Catcher is tricky to evaluate on a broad scale, because of the differing strategies in one- versus two-catcher leagues, but regardless of your format, my recommendation is to bargain shop at catcher wherever possible. This is one such example. Perez is perceived as a "midrange No. 1 fantasy catcher," but his taxing workload threatens to lower his statistical ceiling beneath any other member of the position's top 10 (besides perhaps Yadier Molina, who strangely resides within that group in ESPN ADP, even if his ADP almost everywhere else in the industry is outside it).
Ramos, meanwhile, is going more than 150 spots in the draft later than Perez, despite projections (beyond merely ESPN's) that have him within roughly three to five home runs, five to 10 RBIs and 19-20 points of batting average of Perez. There's little doubt that Perez is the "safer" pick, having appeared in 14 more games (49 additional plate appearances) than Ramos in 2015, and an annual average of 45 games and 172 PAs more than Ramos from 2013-15. But this is an instance where fewer might equal more. Besides, Ramos actually finished within four games and 26 PAs of Perez during the final three months of last season. If the Washington Nationals view Ramos as a workhorse going forward -- which makes sense considering how poorly Jose Lobaton hit last season -- Perez might not enjoy the volume advantage at all.
It's easy to forget that Fowler actually played in more games (156-153) and had more plate appearances (690-689) last season, but it's true -- and is compelling evidence that any suggested good fortune Eaton enjoyed in the injury department was shared by Fowler. Injury risk is the common bond for these two, with their major difference being batting average; Fowler's typically 20 (or more) points lower due to a greater strikeout rate. Still, considering their similarities, including projected leadoff roles atop good offenses, how is it that Eaton is regarded a top-100 overall player, while Fowler isn't even getting selected within the top 200?
Even if it's concerns about his delayed re-signing with the Chicago Cubs or the resulting logjam created in their outfield, Fowler is in outstanding shape to turn a tidy profit, having finished 113th on the 2015 ESPN Player Rater, while Eaton is probably being drafted within range of his best-case scenario in the 2016 edition.
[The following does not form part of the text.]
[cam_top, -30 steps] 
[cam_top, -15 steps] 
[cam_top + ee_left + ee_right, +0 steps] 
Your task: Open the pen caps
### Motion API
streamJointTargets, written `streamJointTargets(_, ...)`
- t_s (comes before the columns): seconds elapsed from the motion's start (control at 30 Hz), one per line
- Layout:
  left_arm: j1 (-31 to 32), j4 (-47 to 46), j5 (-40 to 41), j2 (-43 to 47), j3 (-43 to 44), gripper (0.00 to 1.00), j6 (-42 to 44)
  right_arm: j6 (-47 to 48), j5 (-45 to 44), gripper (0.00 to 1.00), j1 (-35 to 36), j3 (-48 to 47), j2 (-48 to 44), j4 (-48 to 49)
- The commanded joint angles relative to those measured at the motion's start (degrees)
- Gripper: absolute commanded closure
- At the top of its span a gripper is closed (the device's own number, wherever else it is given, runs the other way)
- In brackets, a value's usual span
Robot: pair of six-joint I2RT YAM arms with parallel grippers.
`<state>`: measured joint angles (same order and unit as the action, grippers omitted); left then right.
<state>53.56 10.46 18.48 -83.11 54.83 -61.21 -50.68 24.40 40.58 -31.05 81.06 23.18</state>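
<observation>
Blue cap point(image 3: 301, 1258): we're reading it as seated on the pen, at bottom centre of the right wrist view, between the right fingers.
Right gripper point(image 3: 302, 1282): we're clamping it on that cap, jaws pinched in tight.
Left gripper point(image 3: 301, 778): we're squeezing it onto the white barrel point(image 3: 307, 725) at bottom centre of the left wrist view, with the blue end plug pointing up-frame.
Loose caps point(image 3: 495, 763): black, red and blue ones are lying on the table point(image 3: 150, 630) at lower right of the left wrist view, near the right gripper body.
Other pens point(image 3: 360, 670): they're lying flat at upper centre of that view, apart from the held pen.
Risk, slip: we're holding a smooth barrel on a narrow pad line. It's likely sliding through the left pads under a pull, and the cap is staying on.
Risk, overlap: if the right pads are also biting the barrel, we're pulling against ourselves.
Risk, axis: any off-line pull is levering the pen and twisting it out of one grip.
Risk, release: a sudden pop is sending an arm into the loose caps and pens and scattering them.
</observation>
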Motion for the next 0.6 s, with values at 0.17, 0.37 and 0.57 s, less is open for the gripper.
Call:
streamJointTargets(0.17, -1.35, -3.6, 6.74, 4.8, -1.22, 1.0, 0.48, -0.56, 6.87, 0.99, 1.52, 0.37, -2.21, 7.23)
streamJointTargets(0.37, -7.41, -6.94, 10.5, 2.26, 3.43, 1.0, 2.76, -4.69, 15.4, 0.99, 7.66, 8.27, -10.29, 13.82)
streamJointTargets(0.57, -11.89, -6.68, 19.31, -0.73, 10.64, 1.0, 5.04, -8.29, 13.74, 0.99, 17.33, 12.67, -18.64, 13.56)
Coming off a terribly disappointing 2015, Samardzija picked a perfect spot to maximize his bounce-back odds, by signing with the San Francisco Giants. The problem, however, is that as the No. 29 starting pitcher, and No. 116 player overall, in terms of ESPN ADP, Samardzjia hasn't been afforded much room for profit by his owners. He has only once finished among the top 40 starters on our Player Rater, in 2014, when he finished 22nd (and 89th overall). And as a more cutter/slider oriented pitcher now than he was two years ago, it's no slam dunk that his 200-plus-strikeout ways return, with that category a large component of his rebound prospects.
Ventura, by comparison, was more ground ball-oriented, had a greater swing-and-miss rate, is the harder thrower of the two and, from Aug. 1 forward (including the playoffs) had a 24.5 percent strikeout rate (also 9.62 per nine innings) in 18 starts. If your aim is speculating on a significant strikeout bump, doesn't it make more sense to take Ventura roughly six rounds later, as indicated by his ESPN ADP?